三人不由地心生敬仰,不是说君子不妄言吗?他们怎么做到这么一本正经胡说八道的?
目光中心,大祭司神色庄重,肯定了他们的说辞:“宇文氏强盛时,确实曾和中原和亲,迎回一位中原公主。”
铺都亦是点头。
泼皮张大了嘴巴,不可置信地和陈燕娘对视。
竟然不是胡说八道?!
这时,翁植开口,又讲起林秀平出身:“中原能读书的人家皆非寻常人,王的母亲林氏乃是魏郡大姓,父辈虽然是没落旁支,但嫡系在本朝曾官拜吏部尚书,有一女入侍宫廷后,生下一子,便是先帝……”

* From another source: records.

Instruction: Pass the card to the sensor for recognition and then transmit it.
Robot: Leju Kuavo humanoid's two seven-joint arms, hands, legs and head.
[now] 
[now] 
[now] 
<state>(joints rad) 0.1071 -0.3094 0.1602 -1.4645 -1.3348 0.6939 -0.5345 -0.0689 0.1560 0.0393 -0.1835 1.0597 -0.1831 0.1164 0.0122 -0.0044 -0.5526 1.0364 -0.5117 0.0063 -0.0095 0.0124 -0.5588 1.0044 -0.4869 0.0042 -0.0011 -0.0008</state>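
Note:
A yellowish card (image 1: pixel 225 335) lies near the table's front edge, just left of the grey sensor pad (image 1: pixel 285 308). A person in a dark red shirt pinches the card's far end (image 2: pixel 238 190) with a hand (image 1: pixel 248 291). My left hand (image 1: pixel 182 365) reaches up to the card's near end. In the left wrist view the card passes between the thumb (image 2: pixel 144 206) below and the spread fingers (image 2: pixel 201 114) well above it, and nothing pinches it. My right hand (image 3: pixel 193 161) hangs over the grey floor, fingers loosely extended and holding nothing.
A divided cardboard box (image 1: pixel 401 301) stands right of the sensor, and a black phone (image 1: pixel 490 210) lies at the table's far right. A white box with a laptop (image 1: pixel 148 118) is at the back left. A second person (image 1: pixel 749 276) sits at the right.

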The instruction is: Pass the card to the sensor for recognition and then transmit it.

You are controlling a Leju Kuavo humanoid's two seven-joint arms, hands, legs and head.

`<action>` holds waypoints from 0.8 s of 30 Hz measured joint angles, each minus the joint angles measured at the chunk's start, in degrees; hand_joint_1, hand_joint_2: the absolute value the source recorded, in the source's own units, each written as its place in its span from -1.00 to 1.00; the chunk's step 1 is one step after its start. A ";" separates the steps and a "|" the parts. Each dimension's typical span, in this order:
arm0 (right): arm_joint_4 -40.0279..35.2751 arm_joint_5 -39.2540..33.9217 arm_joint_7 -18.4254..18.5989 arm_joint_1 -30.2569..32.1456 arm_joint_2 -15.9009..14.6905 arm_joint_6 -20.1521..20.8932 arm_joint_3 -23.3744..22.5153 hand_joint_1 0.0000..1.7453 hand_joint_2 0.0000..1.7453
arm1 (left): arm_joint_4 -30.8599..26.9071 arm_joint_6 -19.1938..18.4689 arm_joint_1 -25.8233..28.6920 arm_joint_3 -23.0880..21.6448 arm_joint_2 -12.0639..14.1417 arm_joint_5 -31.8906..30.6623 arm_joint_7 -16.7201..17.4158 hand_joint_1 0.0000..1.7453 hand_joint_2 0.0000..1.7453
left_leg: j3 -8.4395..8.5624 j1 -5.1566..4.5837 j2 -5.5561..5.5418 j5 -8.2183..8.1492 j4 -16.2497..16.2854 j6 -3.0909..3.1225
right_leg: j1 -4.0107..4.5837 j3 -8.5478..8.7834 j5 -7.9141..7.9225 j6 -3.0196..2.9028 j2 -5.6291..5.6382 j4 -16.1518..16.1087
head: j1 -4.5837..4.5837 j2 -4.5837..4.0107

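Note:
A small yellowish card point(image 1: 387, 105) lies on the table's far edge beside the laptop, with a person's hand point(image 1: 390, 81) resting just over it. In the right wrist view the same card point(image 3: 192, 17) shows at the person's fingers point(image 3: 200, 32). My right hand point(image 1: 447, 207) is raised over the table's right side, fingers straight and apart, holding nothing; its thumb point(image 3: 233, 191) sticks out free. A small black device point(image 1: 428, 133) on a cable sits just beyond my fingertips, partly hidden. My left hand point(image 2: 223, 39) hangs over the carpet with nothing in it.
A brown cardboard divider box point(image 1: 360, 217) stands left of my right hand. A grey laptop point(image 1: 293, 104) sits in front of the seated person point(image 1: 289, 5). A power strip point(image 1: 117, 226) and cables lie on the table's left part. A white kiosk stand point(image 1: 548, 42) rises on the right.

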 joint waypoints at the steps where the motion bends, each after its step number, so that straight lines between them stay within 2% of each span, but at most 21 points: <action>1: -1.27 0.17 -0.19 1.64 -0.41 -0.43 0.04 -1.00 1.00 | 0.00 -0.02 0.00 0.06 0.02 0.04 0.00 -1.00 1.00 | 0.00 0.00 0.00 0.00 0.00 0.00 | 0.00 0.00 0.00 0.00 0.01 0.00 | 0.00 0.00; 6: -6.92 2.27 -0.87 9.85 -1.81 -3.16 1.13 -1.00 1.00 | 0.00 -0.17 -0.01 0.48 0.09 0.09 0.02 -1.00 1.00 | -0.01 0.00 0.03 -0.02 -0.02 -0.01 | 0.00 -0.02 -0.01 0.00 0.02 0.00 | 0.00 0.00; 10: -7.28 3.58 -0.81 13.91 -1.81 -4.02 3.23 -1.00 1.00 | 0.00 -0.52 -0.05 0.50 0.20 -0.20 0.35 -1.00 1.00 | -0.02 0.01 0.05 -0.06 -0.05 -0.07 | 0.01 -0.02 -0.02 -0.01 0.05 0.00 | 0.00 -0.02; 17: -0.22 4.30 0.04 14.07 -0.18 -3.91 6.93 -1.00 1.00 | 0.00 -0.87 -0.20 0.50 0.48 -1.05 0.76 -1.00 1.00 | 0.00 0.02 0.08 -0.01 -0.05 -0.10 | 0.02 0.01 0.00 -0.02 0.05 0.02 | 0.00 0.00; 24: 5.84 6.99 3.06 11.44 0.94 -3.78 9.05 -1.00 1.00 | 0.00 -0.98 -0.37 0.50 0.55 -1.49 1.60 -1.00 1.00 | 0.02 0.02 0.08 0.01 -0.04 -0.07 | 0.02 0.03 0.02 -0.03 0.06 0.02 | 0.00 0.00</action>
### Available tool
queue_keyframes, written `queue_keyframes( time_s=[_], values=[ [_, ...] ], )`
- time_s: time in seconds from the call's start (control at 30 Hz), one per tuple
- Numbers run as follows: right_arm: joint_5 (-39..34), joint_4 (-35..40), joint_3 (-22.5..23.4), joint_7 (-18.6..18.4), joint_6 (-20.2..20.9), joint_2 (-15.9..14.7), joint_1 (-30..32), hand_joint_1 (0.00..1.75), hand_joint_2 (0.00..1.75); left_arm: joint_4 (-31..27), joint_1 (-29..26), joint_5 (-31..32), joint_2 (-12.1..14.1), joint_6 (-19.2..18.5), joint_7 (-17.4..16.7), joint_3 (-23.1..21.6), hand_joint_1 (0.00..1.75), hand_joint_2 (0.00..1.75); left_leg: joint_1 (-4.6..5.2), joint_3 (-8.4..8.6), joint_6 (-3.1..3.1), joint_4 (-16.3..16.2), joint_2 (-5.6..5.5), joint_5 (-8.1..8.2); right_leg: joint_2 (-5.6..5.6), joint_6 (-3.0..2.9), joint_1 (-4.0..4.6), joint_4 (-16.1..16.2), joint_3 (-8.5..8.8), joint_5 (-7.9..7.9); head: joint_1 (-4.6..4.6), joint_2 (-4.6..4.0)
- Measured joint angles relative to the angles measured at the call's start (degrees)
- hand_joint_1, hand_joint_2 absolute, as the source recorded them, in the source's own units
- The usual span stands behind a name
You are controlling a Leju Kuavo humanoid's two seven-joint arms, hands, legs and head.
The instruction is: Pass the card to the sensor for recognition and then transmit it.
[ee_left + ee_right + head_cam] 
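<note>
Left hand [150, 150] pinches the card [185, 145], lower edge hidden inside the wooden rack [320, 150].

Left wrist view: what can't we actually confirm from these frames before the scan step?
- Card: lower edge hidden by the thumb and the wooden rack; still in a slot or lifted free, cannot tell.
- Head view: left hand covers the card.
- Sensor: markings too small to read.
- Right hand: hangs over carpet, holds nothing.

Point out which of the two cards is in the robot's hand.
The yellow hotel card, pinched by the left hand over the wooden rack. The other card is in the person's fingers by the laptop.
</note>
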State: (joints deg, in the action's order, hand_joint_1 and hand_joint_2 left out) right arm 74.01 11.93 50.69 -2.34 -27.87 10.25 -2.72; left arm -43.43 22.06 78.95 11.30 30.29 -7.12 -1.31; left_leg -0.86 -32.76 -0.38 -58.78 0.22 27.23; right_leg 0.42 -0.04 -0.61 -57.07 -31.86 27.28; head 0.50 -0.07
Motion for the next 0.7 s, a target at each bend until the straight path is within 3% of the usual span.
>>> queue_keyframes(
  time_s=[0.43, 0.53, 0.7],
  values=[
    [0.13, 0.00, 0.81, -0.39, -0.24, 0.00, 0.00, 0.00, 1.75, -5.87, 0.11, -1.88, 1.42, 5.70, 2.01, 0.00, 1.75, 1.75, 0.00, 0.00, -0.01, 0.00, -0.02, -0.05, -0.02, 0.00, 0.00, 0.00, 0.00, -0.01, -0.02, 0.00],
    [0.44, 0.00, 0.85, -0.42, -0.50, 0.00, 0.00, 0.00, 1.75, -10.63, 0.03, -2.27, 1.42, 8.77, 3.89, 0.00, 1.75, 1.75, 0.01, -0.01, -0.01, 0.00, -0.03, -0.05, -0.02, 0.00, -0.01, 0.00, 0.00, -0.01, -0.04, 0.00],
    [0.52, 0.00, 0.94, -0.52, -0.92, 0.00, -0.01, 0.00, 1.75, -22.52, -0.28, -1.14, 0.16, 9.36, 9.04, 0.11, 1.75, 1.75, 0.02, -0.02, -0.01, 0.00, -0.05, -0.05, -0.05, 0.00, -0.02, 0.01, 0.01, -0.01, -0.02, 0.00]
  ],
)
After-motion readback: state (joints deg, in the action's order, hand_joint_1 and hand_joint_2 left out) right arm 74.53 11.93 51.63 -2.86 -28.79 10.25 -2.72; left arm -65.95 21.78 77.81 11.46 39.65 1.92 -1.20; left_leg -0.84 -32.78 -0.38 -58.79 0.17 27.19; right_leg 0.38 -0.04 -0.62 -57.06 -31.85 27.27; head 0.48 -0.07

言外之意,厉长瑛无论是从父辈论还是母辈论,都是“天选之人”。
在场众人的嘴巴根本合不上。
尤其是汉人,他们对皇权的敬畏到骨子里,震惊之余,对厉长瑛的认同感一下子就达到了新的高峰。
泼皮、陈燕娘、彭狼三人:“……”
再说下去,他们真的要信了。
他们此时的反应,便是厉长瑛初初听到时的反应。
装宇文氏也就罢了,反正无证可考,攀扯中原皇室和门阀大族,厉长瑛的脸皮再厚也有些臊,她当时听魏堇说完,都不敢听第二遍,千叮咛万嘱咐魏堇,下次不要当着她的面说……
魏堇眼前划过厉长瑛的可爱反应,眼里泛起柔意,片刻后想起厉长瑛如今安危未知,眼神又淡下来。
“橘生淮南则为橘,橘生淮北则为枳,人在关内为汉人,在关外便是胡人,若是非源,合该如西域色目人,高鼻深目瞳色发色皆与众不同。”魏堇没有就此再多赘述,话锋一转,“诸位,天神赐予勇者长生,何来长生?厉长瑛降临于世,王于奚州,便是指引,若无半点恩泽于世,死后不过是一抔黄土,而身体殒灭,后代铭记,精神永存,便可长生。”
一个汉人,来为北狄的天神传道长生,总归不够有说服力。
大祭司目光缓缓扫过众人,沉声论道:“何来恩泽?”
魏堇道:“我与她初遇之时,她尚且天真,所求是一片净土,我心中认定,世间并无净土,她必然要失望透顶,或许还会一蹶不振……”
在场众人闻言,无一不在胸中反驳。
净不净土他们不知道,但王没有一蹶不振!
厉长瑛只伤过,没蹶过!
“她果然没有找到净土……”魏堇眸光渐柔,“但她的选择,是去战斗,去抗争,去创造……她要将奚州变成她心中的净土!我等此生或许不会得见,可怎知子孙后代不会有?诸位追随于王,为奚州而尽力,不就是在恩泽于子孙后代?”
生命的归宿在何处?
人间总有许多疾苦,人们便向往死后极乐,可那不过是幻象,活着体会到的一切才是真实的。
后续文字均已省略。